Much is often made of the peaceful nature of Islam’s entry into the Archipelago—the faith, it is said, spread here through trade and missionary zeal rather than through the sword. But both Ibn Battuta and Tomé Pires recorded Sumatran kings ‘warring for the Faith’. The real significant point is not that holy war was unknown in the Archipelago, but that it was never carried out by foreigners. Initial conversion came at the foreshore; later on, local kings might push inland, conquering and converting as they went, and adding a new element in a manifold process made up of missionary work, settlement, intermarriage, trade and mysticism.

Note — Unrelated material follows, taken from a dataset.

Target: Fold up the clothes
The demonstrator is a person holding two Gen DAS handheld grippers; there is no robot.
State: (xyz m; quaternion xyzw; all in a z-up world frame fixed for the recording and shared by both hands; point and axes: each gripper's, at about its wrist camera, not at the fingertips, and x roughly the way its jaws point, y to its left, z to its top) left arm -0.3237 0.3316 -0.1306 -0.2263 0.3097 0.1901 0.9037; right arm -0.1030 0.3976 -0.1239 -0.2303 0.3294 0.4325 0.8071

In the second decade of the sixteenth century, as Tomé Pires was scribbling away at his desk in Melaka, the process was at its height in Sumatra, and was rapidly gearing up in other parts of the Archipelago too. Within a decade Banjarmasin, on the underbelly of Borneo, would be Muslim. Buton, off the southeast promontory of Sulawesi, would convert in 1580. At the start of the following century the hub of eastern maritime power at Makassar, on the other southern leg of Sulawesi, would change its faith. According to subsequent legends, Makassar’s seemingly rather slow conversion was down to a particularly passionate local penchant for pork. The Makassar chieftain insisted that he would never convert to a faith that banned the eating of succulent slabs of pig meat as long as the creatures were to be found roaming the forests of his realm. In the legend, an instantaneous extinction of porcine wildlife miraculously ensued, which was more than enough to convince the Makassarese to join the new religion. This was a particularly significant moment in the Islamisation of eastern Indonesia, for Makassar’s influence was strong throughout this region, and within a few short years it would have shunted the westernmost islands of Nusa Tenggara—Lombok and Sumbawa—into Islam too.